- **ASSIGNMENT**: Each line starting at the one that contains "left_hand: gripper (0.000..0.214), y" and ending at the one that contains "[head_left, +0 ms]" must be returned exactly, and the rest of the listing is left out.

- **SOURCE DATA**:
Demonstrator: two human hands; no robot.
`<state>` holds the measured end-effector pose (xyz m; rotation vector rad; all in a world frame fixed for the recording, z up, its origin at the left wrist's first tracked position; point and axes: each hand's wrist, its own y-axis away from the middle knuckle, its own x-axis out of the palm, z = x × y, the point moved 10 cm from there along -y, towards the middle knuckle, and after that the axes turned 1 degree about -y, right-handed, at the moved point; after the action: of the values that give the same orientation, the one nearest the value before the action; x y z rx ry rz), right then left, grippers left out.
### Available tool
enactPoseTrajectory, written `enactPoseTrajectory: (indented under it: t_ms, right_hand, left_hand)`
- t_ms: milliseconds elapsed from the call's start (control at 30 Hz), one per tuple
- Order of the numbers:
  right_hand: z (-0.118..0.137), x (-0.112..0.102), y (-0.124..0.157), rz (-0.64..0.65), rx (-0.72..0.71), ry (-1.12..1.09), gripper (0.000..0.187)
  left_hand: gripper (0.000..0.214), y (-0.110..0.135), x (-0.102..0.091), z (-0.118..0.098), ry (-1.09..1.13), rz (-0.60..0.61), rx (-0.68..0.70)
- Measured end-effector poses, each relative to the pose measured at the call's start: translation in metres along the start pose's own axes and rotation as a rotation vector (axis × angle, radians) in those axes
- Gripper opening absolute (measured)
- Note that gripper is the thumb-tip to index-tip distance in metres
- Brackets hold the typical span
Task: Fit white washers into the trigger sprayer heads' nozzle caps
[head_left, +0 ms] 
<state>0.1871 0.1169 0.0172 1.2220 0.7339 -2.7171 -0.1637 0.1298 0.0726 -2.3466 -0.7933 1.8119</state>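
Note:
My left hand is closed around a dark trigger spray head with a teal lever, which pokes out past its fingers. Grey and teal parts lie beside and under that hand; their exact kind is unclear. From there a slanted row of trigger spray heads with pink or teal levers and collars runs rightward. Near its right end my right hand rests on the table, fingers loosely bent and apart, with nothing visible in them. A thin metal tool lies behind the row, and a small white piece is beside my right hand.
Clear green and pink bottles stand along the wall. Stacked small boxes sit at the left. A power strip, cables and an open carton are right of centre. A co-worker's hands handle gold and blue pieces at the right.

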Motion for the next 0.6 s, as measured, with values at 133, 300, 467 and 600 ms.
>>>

- **WRITTEN SOLUTION**:
  left_hand: gripper (0.000..0.214), y (-0.110..0.135), x (-0.102..0.091), z (-0.118..0.098), ry (-1.09..1.13), rz (-0.60..0.61), rx (-0.68..0.70)
- Measured end-effector poses, each relative to the pose measured at the call's start: translation in metres along the start pose's own axes and rotation as a rotation vector (axis × angle, radians) in those axes
- Gripper opening absolute (measured)
- Note that gripper is the thumb-tip to index-tip distance in metres
- Brackets hold the typical span
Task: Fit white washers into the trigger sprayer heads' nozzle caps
[head_left, +0 ms] 

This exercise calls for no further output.